**Description of the task:** Every line in the records below that holds the word "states" is to be copied.

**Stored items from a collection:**
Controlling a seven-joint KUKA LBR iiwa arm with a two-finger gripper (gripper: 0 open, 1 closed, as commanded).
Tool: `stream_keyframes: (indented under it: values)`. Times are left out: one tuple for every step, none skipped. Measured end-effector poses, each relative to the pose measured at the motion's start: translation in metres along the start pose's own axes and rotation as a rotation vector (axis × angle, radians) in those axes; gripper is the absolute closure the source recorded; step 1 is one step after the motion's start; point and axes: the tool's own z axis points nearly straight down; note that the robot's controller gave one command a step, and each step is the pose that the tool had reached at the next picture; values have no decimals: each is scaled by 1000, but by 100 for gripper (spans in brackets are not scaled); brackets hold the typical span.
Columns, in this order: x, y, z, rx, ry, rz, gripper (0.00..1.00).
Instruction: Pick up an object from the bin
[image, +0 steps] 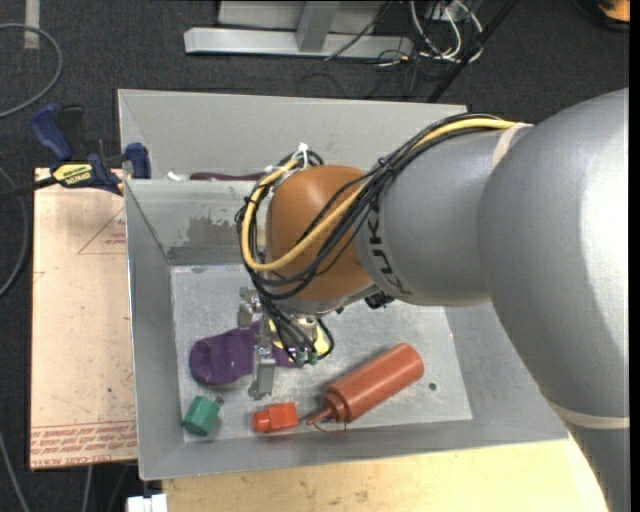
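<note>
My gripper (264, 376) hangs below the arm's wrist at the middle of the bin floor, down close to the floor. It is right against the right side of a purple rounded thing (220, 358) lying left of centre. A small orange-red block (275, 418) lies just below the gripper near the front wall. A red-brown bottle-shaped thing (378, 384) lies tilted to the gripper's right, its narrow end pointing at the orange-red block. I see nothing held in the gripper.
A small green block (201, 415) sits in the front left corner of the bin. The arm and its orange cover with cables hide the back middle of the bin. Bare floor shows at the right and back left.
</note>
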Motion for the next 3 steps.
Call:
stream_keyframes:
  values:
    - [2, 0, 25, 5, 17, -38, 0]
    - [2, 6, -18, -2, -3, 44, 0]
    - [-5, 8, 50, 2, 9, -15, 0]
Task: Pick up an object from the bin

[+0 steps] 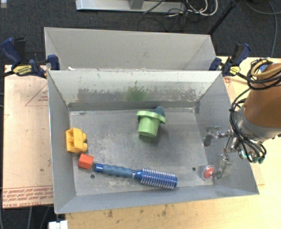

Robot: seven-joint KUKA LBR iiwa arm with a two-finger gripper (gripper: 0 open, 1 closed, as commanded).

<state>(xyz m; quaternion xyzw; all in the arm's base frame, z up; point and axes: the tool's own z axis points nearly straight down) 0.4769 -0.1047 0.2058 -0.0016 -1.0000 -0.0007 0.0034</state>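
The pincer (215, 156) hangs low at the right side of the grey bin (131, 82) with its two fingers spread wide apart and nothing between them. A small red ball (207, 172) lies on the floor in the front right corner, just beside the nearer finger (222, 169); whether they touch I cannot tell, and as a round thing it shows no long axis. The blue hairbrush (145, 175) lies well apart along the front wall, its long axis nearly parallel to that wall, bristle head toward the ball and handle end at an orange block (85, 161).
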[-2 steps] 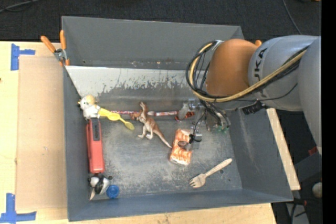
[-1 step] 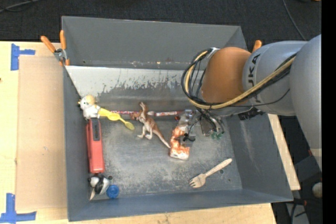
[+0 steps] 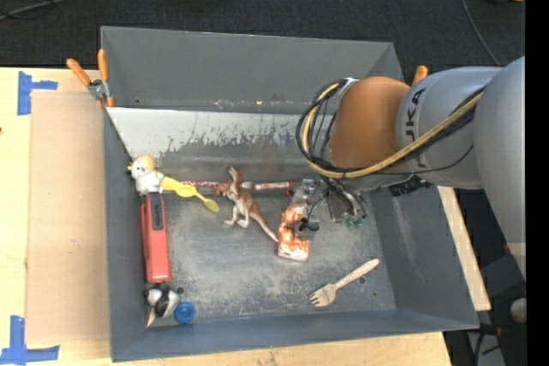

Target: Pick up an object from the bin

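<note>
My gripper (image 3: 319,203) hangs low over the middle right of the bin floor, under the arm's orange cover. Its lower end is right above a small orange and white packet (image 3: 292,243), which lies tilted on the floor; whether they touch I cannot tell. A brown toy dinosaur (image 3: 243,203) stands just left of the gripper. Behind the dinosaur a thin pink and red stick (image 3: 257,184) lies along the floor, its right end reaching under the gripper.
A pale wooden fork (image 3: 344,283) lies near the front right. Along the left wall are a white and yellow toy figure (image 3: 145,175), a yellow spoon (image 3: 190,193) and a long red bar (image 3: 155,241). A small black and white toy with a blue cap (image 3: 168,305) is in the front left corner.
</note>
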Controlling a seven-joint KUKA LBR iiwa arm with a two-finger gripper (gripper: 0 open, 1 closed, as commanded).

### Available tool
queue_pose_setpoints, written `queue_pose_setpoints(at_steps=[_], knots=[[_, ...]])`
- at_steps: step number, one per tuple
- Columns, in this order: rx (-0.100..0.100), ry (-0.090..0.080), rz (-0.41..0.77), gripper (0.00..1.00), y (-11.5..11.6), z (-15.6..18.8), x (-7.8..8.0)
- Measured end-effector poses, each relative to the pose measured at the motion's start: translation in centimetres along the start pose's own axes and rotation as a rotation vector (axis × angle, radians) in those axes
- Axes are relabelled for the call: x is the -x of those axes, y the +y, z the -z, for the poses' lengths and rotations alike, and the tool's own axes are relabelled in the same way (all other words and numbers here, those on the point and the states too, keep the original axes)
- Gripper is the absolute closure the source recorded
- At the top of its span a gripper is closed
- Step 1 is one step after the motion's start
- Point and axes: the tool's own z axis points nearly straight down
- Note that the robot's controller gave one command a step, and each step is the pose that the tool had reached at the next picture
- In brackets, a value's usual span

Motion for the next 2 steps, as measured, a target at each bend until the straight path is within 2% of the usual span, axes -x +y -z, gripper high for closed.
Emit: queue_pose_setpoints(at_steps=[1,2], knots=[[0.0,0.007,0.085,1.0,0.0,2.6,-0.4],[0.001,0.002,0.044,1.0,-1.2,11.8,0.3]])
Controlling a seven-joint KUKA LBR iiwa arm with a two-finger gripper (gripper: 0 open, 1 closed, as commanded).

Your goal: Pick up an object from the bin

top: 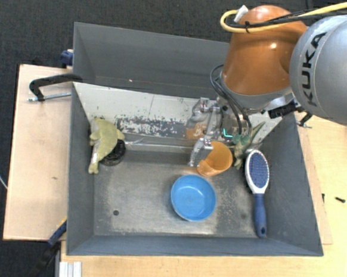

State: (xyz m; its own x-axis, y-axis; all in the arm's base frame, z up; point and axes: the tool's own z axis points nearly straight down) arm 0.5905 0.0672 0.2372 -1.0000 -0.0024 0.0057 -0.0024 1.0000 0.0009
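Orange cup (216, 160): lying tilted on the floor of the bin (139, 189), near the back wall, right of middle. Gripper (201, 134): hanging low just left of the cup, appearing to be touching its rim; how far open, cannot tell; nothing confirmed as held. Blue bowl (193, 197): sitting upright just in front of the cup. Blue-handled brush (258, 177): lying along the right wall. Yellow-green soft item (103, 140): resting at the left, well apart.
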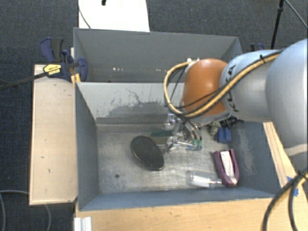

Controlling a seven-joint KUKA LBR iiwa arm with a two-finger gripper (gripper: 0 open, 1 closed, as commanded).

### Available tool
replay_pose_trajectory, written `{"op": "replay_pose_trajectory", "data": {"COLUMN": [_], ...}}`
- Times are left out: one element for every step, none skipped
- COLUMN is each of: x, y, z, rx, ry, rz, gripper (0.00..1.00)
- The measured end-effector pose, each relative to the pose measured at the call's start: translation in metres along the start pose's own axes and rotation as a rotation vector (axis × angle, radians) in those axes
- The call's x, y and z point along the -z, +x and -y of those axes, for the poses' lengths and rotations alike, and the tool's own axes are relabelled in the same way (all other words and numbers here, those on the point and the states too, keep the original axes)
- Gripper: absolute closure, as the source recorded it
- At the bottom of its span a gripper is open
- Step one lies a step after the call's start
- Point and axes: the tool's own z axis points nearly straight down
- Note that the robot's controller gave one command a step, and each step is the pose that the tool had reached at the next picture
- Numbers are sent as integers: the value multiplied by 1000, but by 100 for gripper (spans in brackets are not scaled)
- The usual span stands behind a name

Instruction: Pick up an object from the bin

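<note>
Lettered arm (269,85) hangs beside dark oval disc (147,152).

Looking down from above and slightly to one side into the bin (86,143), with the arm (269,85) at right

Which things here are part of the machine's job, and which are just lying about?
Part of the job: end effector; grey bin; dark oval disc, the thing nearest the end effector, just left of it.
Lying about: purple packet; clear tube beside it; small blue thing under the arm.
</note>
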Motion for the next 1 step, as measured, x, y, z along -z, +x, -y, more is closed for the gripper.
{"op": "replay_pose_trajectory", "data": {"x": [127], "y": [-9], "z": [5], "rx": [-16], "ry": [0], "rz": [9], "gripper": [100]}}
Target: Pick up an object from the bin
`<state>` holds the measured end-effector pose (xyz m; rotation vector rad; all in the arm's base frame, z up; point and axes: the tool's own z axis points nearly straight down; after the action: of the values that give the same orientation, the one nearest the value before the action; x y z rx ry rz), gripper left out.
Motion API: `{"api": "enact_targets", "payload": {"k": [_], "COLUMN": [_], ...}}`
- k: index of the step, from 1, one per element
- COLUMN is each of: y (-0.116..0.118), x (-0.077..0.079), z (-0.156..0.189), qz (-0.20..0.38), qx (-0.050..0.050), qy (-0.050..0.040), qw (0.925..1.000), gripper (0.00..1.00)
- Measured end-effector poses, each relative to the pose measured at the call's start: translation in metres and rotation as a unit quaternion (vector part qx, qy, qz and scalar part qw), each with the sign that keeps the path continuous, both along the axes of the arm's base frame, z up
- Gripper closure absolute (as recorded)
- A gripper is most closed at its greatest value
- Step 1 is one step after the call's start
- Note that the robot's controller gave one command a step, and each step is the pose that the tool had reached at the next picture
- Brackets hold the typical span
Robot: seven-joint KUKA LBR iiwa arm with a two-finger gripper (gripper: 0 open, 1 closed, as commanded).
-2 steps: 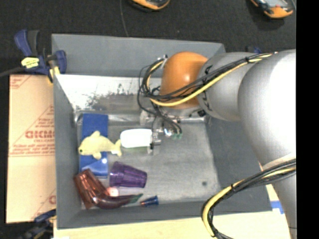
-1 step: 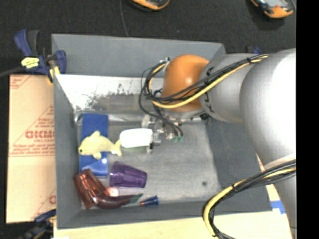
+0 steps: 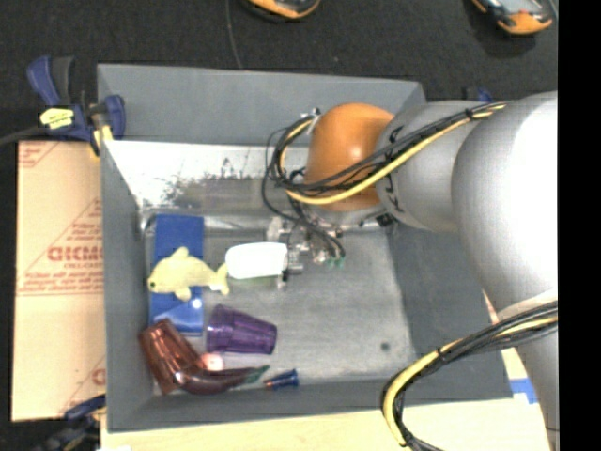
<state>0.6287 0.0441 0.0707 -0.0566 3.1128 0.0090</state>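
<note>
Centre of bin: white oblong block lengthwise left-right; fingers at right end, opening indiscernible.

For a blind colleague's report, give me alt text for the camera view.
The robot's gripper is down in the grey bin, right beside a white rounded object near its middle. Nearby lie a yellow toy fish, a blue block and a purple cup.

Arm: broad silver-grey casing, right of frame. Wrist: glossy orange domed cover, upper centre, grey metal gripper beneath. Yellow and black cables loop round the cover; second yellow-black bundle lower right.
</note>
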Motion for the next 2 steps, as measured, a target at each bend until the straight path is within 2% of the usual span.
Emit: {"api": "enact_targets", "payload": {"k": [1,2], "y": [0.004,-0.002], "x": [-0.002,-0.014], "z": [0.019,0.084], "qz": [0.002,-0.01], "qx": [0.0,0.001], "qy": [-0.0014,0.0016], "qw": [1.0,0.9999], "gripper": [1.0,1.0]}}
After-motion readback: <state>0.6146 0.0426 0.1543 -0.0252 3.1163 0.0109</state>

**Expected output:**
- Axes are relabelled for the call: x is the -x of those axes, y the +y, z the -z, for the poses' lengths and rotations alike, and the tool's own axes are relabelled in the same way (all other words and numbers here, those on the point and the states too, keep the original axes)
- The call's x, y and z point along the -z, +x and -y of those axes, for the poses' lengths and rotations alike, and the tool's own axes are relabelled in the same way (all other words and numbers here, those on the point and the states too, keep the original axes)

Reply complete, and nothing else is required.